[Exercise data — start]
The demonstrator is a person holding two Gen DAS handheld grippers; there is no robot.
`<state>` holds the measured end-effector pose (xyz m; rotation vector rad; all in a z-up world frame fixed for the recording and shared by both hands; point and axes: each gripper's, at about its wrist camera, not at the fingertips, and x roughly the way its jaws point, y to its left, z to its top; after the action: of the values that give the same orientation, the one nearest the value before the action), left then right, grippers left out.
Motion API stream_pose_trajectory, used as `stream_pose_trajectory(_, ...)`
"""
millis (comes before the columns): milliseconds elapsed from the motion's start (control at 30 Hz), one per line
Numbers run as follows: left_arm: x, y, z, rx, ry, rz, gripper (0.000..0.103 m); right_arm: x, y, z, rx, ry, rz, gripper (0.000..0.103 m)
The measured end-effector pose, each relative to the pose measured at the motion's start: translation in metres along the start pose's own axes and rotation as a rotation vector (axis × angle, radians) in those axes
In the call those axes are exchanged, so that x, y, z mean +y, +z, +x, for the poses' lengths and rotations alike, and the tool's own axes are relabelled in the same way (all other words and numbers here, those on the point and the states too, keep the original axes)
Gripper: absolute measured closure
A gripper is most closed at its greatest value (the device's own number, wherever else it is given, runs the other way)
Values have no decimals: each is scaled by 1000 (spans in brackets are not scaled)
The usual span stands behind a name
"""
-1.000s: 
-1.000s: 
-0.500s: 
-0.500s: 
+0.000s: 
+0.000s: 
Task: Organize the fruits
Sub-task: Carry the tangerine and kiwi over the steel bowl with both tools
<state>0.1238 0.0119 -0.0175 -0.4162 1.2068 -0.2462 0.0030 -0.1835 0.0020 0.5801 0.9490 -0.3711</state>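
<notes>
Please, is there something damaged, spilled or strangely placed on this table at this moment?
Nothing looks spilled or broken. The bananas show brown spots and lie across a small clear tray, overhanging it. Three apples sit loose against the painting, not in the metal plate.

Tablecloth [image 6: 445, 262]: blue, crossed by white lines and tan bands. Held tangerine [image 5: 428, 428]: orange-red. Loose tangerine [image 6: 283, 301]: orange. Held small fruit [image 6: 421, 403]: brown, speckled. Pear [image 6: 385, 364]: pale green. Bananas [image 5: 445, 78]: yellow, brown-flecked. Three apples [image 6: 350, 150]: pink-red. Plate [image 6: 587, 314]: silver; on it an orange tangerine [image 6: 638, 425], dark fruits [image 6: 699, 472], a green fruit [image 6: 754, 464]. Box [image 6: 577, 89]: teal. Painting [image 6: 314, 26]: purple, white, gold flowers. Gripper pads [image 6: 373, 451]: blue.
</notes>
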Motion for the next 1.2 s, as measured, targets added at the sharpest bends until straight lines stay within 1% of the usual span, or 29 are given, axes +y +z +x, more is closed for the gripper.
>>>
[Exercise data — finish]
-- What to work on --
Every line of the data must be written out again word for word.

-- Response area --
The demonstrator is a person holding two Gen DAS handheld grippers; there is no robot.
`<state>` holds the measured end-effector pose (xyz m; rotation vector rad; all in a z-up world frame fixed for the recording and shared by both hands; point and axes: each gripper's, at about its wrist camera, not at the fingertips, and x roughly the way its jaws point, y to its left, z to its top; after the action: of the values that give the same orientation, the one nearest the value before the action), left then right, grippers left out.
Motion API stream_pose_trajectory, used as `stream_pose_trajectory(_, ...)`
"""
millis (comes before the columns): milliseconds elapsed from the motion's start (control at 30 Hz), one per line
Numbers run as follows: left_arm: x, y, z, rx, ry, rz, gripper (0.000..0.103 m); right_arm: x, y, z, rx, ry, rz, gripper (0.000..0.103 m)
The measured end-effector pose, each relative to the pose measured at the motion's start: translation in metres along the start pose's own axes and rotation as a rotation vector (axis × angle, radians) in those axes
In the call those axes are exchanged, so that x, y, z mean +y, +z, +x, for the poses' lengths and rotations alike, and the tool's own axes are relabelled in the same way (all other words and numbers here, those on the point and the states too, keep the original axes)
Gripper: absolute measured closure
A gripper is most closed at its greatest value (the device's own number, wherever else it is given, runs the other way)
Values have no decimals: each is scaled by 1000 (spans in brackets are not scaled)
The usual span stands behind a name
"""
-1.000s: 
-1.000s: 
-0.500s: 
-0.500s: 
+0.000s: 
+0.000s: 
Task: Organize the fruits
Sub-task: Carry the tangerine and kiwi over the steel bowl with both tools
<state>0.1238 0.0119 -0.0175 -0.4162 1.2068 -0.2462 0.0030 -0.1835 0.0020 0.5801 0.9490 -0.3711</state>
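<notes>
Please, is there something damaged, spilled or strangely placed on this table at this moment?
Nothing looks spilled or broken. The bananas show brown spots and lie across a small clear tray, overhanging it. Three apples sit loose against the painting, not in the metal plate.

Tablecloth [image 6: 445, 262]: blue, crossed by white lines and tan bands. Held tangerine [image 5: 428, 428]: orange-red. Loose tangerine [image 6: 283, 301]: orange. Held small fruit [image 6: 421, 403]: brown, speckled. Pear [image 6: 385, 364]: pale green. Bananas [image 5: 445, 78]: yellow, brown-flecked. Three apples [image 6: 350, 150]: pink-red. Plate [image 6: 587, 314]: silver; on it an orange tangerine [image 6: 638, 425], dark fruits [image 6: 699, 472], a green fruit [image 6: 754, 464]. Box [image 6: 577, 89]: teal. Painting [image 6: 314, 26]: purple, white, gold flowers. Gripper pads [image 6: 373, 451]: blue.
</notes>
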Motion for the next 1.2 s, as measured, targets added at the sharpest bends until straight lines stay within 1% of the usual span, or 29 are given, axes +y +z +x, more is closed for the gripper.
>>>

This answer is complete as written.